Hong Kong, China markets turn pandemic, sanctions, recession into a momentous year for technology, auto, liquor stocks

  • The Shanghai Composite Index completed its first back-to-back advance since 2015, ranked among the top major markets in Asia-Pacific
  • Global sentiment rose to a two-year high in December as risk appetite jumped, a State Street Research report shows
Investors sent stocks in mainland China and Hong Kong to a bullish ending in 2020, generating extraordinary gains from technology firms to car and liquor producers, in a year of unprecedented turmoil in financial markets.
Equities rallied in the face of the Covid-19 pandemic, heightened trade war and sanctions between the US and China, and deep recession in many major economies. China’s quick containment, its swift economic rebound, and global vaccine deployment helped shore up sentiment. Policy stimulus elsewhere fuelled risk appetite.
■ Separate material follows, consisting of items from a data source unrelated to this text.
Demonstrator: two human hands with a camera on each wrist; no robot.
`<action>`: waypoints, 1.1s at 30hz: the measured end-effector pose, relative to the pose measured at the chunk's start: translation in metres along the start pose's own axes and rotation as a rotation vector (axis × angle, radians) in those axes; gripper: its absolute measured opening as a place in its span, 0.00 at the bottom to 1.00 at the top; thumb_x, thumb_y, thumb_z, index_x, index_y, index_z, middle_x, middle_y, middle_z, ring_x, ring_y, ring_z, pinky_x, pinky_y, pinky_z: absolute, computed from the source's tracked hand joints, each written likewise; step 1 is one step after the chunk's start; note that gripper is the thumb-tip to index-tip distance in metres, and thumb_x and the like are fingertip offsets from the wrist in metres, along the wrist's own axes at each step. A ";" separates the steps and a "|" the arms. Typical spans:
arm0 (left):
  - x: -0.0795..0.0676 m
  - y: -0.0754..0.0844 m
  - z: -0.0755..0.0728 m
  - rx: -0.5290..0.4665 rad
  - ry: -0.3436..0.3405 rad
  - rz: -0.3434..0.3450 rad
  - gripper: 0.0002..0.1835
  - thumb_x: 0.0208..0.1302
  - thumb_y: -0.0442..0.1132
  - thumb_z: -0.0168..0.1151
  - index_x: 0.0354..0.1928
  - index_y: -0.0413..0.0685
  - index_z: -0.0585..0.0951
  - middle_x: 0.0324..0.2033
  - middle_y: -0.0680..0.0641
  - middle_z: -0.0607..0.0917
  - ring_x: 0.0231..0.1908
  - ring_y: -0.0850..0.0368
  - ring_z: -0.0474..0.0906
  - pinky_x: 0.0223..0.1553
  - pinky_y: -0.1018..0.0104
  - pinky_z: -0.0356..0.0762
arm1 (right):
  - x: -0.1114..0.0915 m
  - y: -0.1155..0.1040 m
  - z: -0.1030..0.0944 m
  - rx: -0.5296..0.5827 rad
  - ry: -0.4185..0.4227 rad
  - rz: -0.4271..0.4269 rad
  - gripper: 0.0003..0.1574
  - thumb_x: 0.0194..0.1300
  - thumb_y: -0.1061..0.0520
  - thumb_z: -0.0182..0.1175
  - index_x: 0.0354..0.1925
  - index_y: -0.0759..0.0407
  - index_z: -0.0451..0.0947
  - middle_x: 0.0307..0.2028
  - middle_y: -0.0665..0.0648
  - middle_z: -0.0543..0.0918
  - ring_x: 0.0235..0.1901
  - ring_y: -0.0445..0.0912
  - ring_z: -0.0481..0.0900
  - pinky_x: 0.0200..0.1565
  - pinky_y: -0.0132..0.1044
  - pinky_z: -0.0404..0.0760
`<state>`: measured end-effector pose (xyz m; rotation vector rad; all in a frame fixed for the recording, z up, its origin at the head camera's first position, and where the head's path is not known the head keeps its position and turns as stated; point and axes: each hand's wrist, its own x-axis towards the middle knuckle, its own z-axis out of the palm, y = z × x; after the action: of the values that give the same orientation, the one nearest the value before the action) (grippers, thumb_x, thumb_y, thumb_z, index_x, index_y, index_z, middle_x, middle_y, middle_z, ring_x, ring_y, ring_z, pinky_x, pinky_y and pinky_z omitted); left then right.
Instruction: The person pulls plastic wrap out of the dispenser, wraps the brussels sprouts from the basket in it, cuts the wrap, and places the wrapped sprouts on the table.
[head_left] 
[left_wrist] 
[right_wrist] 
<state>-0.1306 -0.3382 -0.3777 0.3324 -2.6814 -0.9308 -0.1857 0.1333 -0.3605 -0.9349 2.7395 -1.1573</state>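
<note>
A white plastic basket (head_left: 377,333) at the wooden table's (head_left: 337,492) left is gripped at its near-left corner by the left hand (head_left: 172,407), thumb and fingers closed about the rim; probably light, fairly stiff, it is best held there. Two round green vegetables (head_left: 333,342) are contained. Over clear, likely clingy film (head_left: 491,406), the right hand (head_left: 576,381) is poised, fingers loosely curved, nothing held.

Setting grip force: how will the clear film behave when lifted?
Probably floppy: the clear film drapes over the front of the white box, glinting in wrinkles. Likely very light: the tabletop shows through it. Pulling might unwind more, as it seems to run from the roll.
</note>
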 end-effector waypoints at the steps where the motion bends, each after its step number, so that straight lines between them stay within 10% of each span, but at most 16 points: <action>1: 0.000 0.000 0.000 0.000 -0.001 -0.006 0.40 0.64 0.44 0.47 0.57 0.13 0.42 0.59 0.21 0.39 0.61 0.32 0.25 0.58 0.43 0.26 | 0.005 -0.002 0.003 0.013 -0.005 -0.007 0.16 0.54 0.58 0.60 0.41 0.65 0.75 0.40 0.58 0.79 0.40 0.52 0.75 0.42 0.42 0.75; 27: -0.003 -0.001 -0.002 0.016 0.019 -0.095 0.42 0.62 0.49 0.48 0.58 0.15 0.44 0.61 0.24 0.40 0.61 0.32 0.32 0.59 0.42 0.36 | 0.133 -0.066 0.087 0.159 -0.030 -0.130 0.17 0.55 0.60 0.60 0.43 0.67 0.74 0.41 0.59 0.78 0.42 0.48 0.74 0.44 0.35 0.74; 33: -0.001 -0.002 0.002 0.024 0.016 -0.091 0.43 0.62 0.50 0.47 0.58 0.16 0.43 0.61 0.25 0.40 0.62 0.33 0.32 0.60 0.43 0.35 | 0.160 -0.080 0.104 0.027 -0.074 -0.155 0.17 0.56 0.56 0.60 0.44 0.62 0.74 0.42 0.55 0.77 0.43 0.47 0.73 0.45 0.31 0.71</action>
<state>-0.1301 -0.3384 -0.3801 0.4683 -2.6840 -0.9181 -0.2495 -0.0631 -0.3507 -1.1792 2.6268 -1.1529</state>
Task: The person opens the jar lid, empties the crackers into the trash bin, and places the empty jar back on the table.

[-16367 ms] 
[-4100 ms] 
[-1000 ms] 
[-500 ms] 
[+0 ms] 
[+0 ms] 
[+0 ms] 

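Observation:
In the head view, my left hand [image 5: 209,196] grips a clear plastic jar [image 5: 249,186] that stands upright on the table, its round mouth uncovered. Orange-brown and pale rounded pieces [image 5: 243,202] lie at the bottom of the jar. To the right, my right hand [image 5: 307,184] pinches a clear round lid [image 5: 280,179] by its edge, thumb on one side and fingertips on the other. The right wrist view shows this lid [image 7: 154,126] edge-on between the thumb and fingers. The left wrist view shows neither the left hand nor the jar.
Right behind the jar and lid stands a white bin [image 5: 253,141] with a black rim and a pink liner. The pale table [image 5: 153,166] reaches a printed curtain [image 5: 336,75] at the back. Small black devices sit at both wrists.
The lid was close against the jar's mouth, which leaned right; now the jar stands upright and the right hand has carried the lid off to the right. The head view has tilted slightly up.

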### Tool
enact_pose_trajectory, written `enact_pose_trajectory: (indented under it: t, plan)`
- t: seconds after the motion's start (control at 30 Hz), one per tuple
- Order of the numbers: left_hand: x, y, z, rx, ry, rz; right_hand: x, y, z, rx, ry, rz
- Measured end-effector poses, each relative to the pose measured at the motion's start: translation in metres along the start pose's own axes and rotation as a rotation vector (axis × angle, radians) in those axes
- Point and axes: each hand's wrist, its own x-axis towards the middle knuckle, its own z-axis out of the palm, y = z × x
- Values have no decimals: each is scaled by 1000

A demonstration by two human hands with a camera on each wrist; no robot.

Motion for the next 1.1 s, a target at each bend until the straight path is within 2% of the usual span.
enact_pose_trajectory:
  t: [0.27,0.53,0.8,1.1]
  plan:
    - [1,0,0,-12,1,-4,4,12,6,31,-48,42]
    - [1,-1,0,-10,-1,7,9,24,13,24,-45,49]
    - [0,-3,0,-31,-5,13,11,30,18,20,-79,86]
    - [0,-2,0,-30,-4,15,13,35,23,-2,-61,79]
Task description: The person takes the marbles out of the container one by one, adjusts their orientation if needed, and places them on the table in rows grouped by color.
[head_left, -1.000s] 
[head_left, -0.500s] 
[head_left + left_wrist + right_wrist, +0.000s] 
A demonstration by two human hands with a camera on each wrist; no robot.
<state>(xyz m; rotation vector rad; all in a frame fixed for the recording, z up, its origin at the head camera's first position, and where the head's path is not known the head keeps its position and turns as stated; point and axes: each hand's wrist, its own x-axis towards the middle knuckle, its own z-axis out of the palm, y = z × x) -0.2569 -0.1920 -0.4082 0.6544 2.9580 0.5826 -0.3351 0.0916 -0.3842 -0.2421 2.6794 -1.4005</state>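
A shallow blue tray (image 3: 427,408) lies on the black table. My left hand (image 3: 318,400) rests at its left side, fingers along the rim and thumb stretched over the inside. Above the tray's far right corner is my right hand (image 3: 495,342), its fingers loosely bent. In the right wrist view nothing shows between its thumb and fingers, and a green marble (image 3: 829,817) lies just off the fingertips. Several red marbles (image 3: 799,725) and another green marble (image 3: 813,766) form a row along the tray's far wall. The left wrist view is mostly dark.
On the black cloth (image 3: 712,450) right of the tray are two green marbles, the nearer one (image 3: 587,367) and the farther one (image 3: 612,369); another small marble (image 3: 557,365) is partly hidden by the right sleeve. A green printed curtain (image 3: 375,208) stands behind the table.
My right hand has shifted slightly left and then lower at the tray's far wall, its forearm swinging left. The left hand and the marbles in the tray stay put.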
The Shanghai Composite Index rose 1.7 per cent to 3,473.07 on the final day of trading in 2020, Thursday. This year’s 13.9 per cent advance, plus 22.3 per cent in 2019, capped the market’s first back-to-back winning streak since 2015.

The Shenzhen Component Index rose 1.9 per cent to 14,470.68 and the ChiNext board of start-ups surged 2.3 per cent to 2,966.26, both to record highs. They each climbed 39 and 65 per cent in 2020.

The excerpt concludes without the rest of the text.